Xelha groaned. The room flickered blearily, and she hurt all over. The guards had beaten her once Kalas and Vera and Melodia had left, taking the others the Whale knows where. They had hit her with fists, with feet, with rifle butts… but she wasn't dead, or… don't think about that, she scolded herself. She was alive. Barely, but alive.

"Hello?" she called out weakly. There was no answer. "Hello?" she pleaded, this time more loudly. "Gibari? Savyna?" Still no response. "Lyude? Mizuti?" The last name was almost a shout, as close to a shout as she could come in her condition, and caused her to cough. When the fit subsided, her hand was sticky. She looked at it, and, to her horror, it gleamed crimson in the dull and unreliable light.
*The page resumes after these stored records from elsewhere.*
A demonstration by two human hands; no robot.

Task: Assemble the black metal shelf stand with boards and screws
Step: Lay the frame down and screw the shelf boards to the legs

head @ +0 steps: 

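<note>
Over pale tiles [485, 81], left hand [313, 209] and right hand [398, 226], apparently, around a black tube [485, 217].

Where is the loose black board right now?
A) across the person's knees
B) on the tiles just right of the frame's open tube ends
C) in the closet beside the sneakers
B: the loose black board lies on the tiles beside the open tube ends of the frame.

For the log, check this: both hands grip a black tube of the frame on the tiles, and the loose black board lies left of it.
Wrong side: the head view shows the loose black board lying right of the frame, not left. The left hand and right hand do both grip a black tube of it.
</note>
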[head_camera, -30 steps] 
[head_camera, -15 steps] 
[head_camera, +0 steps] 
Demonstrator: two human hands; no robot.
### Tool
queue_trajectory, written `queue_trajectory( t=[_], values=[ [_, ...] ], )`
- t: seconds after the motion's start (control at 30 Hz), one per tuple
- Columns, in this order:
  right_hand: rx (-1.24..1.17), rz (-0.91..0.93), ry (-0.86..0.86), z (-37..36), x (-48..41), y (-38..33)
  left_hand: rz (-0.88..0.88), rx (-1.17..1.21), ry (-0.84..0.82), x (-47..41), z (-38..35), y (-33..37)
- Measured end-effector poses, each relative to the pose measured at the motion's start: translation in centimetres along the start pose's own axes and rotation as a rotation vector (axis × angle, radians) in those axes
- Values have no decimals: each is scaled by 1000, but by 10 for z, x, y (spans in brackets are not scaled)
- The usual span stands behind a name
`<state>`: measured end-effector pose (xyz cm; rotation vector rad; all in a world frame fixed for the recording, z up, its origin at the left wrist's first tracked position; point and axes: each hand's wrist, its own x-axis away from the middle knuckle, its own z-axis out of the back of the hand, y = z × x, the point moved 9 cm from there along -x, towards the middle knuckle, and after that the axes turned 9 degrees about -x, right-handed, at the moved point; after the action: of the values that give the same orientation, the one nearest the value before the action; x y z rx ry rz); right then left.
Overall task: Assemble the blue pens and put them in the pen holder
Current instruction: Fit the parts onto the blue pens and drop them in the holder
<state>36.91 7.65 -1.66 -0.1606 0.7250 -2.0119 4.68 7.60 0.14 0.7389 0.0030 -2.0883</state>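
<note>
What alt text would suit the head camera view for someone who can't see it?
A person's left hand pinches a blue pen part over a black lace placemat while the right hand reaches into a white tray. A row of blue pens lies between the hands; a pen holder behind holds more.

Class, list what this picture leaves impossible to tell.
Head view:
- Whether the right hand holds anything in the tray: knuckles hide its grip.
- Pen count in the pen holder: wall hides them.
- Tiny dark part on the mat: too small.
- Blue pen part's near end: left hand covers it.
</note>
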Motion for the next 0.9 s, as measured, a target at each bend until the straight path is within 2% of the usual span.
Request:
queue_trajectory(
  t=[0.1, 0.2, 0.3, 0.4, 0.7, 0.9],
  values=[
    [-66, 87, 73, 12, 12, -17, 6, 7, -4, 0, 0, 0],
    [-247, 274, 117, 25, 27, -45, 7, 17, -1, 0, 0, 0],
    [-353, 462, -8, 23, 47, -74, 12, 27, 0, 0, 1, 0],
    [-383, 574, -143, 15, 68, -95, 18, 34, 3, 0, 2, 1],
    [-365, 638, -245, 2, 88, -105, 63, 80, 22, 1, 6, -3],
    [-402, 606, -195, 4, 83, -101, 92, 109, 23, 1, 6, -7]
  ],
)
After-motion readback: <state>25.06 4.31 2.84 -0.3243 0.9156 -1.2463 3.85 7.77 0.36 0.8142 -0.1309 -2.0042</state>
Congratulations Xelha, commented her sarcastic side, you've broken a rib. Or maybe three or four. Or maybe all of them. "Is anyone there?" she pleaded brokenly. This time, she was rewarded with a plaintive squeak. She looked down… and there was her loyal Greythorne friend, looking up at her with its large blue eyes.

"Meemai!" she exclaimed happily, hugging the Greythorne. However, that was all that was good about the cell. It was filthy, cold, and dark. Was it supposed to be so dark? Or was it only her eyes?

"It's so dark… Meemai, I'm scared…" Xelha whined, hugging her pet Greythorne. She had known from the start that Kalas was bad news (Yes, and that's why you've been mooning over him like a lovesick puppy…). However, Vera had given off such a light… Xelha had been certain that neither of them were really… evil.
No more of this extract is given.